Personal information
- Full name: Bradley Edwards
- Born: 22 February 1968 (age 58)
- Original team: Perth (WAFL)
- Draft: No. 17, 1988 national draft
- Height: 190 cm (6 ft 3 in)
- Weight: 95 kg (209 lb)

Playing career^{1}
- Years: Club / Games (Goals)
- 1989: Fitzroy / 06 (1)
- 1990: Brisbane Bears / 10 (0)
- 1991: West Coast / 00 (0)
- Total:  / 16 (1)
- ^{1} Playing statistics correct to the end of 1990.

= Brad Edwards (Australian footballer) =

Australian rules footballer

Brad Edwards (born 22 February 1968) is a former Australian rules footballer who played with Fitzroy and the Brisbane Bears in the Victorian/Australian Football League (VFL/AFL).

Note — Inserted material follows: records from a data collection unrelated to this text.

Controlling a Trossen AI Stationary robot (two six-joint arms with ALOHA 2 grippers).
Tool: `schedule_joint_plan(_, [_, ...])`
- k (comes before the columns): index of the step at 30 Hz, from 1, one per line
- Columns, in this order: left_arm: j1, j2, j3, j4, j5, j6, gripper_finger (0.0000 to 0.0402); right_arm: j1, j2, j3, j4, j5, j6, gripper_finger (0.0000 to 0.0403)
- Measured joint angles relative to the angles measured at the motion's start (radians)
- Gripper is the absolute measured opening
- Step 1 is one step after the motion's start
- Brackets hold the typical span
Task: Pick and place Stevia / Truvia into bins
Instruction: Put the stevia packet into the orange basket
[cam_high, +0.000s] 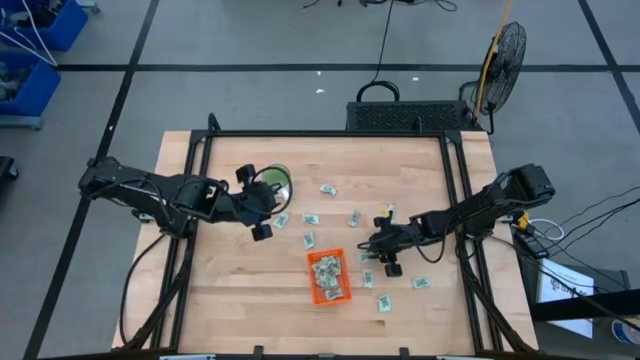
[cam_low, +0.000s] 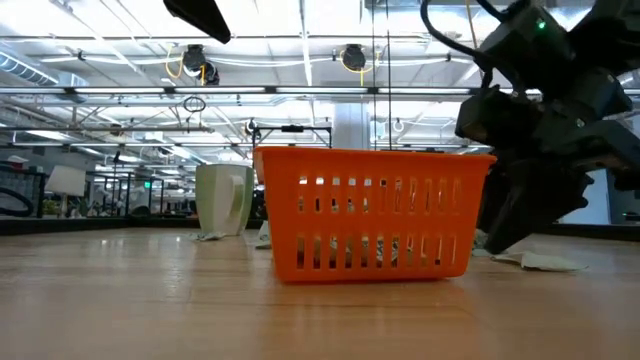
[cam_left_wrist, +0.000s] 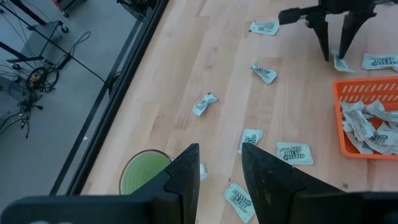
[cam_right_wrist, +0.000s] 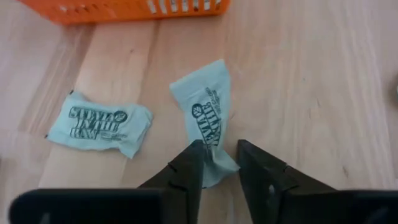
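The orange tray (cam_high: 345, 296) sits near the table's middle with several pale green sachets inside. More sachets lie flat and scattered around it, such as one (cam_high: 311, 219) on its far left and one (cam_high: 421, 283) to its right. My right gripper (cam_high: 372, 246) is down at the table just right of the tray, shut on one sachet (cam_right_wrist: 205, 106); another sachet (cam_right_wrist: 99, 127) lies beside it. My left gripper (cam_high: 262, 222) hangs open above the table, left of the tray and next to a green cup (cam_high: 272, 183), touching nothing. My right gripper pinches the sachet by its near end (cam_right_wrist: 216, 158) between the two fingers, which come from above and point down. That end is squeezed narrow between them. The rest of the sachet lies flat on the wood, pointing toward the tray (cam_right_wrist: 124, 9).
The green cup (cam_left_wrist: 143, 171) stands upright close under my left gripper. Loose sachets (cam_left_wrist: 294, 153) dot the wood between the cup and the tray (cam_left_wrist: 367, 90). A black frame runs along the table's left and right edges. The near part of the table has bare wood.
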Motion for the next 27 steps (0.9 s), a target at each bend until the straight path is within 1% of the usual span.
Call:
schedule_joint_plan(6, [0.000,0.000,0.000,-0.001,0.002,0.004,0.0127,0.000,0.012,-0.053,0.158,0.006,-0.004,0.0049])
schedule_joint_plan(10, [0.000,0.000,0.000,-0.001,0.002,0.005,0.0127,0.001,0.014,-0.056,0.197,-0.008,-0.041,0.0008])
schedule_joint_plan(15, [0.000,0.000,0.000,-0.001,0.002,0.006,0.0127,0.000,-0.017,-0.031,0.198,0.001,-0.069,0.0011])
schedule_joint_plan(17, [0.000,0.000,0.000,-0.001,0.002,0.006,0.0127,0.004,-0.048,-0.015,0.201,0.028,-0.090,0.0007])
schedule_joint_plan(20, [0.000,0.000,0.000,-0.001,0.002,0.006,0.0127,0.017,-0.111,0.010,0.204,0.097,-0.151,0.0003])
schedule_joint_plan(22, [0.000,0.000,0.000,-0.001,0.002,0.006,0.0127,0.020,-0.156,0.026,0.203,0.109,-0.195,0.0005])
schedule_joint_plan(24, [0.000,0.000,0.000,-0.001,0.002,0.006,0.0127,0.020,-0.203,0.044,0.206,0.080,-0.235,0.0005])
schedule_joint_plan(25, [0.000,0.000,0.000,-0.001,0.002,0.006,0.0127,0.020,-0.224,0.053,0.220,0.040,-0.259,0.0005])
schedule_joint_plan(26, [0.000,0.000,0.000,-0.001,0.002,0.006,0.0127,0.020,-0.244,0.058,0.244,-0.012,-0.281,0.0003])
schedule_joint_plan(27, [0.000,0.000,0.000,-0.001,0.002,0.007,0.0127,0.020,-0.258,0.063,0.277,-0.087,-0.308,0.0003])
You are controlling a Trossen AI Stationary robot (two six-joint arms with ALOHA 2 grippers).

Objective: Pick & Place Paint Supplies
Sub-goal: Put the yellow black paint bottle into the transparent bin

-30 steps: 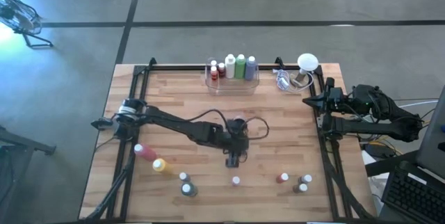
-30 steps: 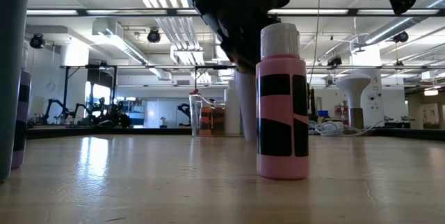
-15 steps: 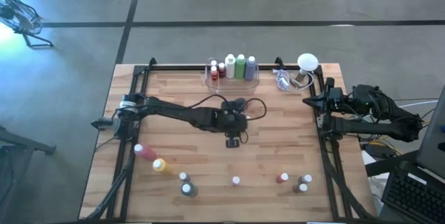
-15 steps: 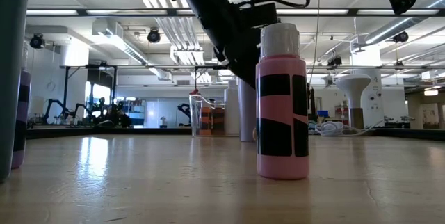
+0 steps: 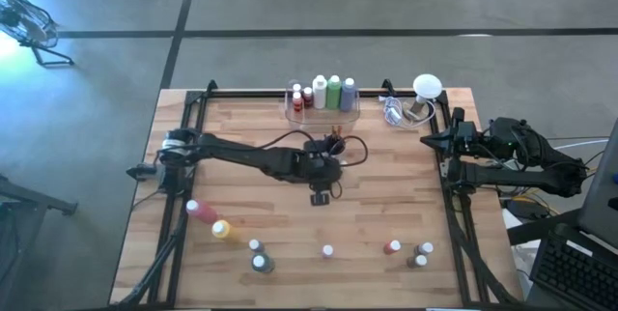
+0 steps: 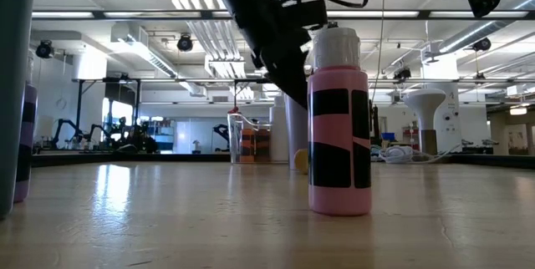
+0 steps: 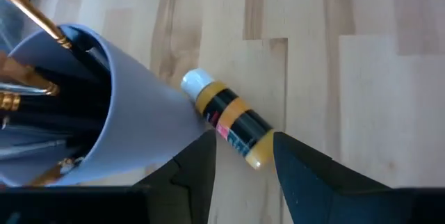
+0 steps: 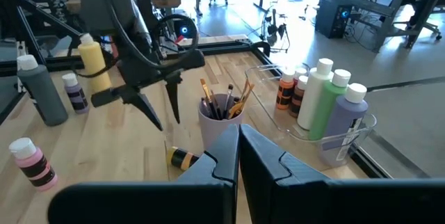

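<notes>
The left hand (image 5: pixel 323 195) hung over the middle of the counter (image 5: pixel 386 205), fingers parted and holding nothing. A small yellow bottle (image 7: pixel 226 117) lay on its side below it, just beside the cup of paintbrushes (image 8: pixel 221 109). The right hand (image 8: pixel 238 156) waited at the counter's right edge, closed and empty.

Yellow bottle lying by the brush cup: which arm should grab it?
Left, probably. The left gripper hangs open right over the yellow bottle, while the right gripper sits shut at the table's edge.
</notes>
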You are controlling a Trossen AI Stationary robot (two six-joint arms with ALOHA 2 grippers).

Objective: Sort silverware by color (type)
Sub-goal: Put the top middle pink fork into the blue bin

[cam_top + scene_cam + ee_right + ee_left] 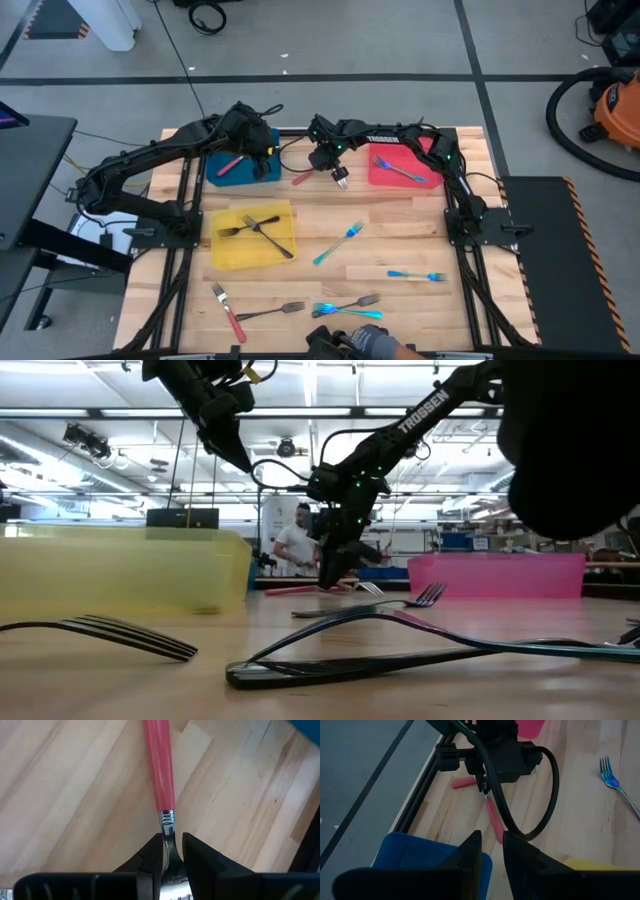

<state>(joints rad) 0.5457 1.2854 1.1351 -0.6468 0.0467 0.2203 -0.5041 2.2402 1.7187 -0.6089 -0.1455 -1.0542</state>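
Note:
My right gripper (pixel 337 176) is low over the table between the blue tray (pixel 262 172) and the red tray (pixel 385 175), shut on a red-handled fork (pixel 161 770). Its handle (pixel 302 178) points toward the blue tray. My left gripper (pixel 492 851) hangs above the blue tray's far right corner, its fingers a narrow gap apart with nothing between them. Another red-handled fork (pixel 232 165) lies in the blue tray. Two dark forks (pixel 258 228) lie in the yellow tray (pixel 225 255), and a teal fork (pixel 400 170) lies in the red tray. My right gripper pinches the fork's silver neck (pixel 169 827) between its two fingers, just past the metal collar at the end of the red handle. The fingers slant steeply down and lie in line with the fork. The handle (pixel 492 820) runs low over the wood; whether it rests there I cannot tell.
Loose on the wood are teal forks (pixel 340 243) (pixel 418 275) and a near-edge cluster with a red-handled fork (pixel 228 312), dark forks (pixel 270 312) and a teal one (pixel 335 310). A dark shape (pixel 365 342), perhaps a person's hand, is at the near edge. A short red piece (pixel 462 781) lies by the far rail.

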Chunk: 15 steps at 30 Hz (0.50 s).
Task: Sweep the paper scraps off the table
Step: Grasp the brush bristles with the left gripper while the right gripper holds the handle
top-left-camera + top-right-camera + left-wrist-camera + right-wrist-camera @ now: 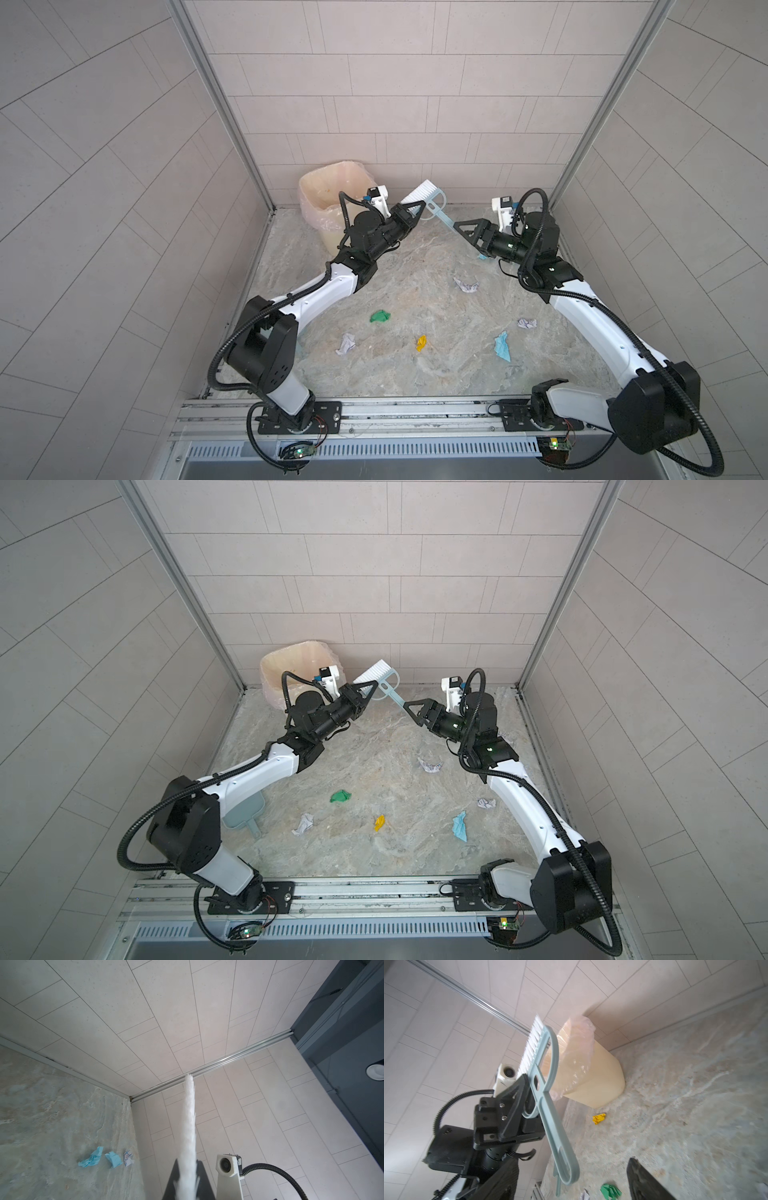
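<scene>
Left gripper pinches pale blue, white-bristled brush at bristle end. Right gripper gapes round stiff handle: better hold. Crumpled paper scraps look featherlight.

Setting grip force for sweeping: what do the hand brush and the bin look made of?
Hand brush: pale blue-grey moulded plastic, smooth and matt, going by the slotted handle; bristles: white, fine, straight, likely synthetic fibre.
Bin: cream, smooth, slightly translucent, probably plastic; liner: thin clear film, pinkish, wrinkled and glinting at the rim.
</scene>
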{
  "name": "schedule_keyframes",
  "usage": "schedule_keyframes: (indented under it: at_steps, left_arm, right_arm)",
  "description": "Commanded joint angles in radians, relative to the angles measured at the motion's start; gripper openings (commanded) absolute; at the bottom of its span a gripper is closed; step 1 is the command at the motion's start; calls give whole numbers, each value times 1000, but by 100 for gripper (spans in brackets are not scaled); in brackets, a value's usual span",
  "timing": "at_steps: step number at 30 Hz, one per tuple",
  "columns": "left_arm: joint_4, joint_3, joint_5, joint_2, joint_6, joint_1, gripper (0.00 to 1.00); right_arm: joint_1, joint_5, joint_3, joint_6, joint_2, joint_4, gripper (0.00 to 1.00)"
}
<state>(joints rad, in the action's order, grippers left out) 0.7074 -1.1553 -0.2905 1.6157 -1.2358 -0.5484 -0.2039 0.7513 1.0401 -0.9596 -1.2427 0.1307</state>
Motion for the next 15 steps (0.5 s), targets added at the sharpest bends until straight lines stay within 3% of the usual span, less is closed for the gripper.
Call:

Originally from Western Australian Football League (WAFL) club Perth, Edwards was picked up by Fitzroy with their second selection in the 1988 VFL draft. He played six games in 1989 but had a limited impact and at the end of the season made his way to Brisbane through the 1990 pre-season draft.

Edwards played 10 senior games for Brisbane in 1990 before his delisting. He was later drafted by the West Coast Eagles but would make Brisbane his home, becoming a premiership player for Morningside. He continues to be involved in Queensland football as a coach.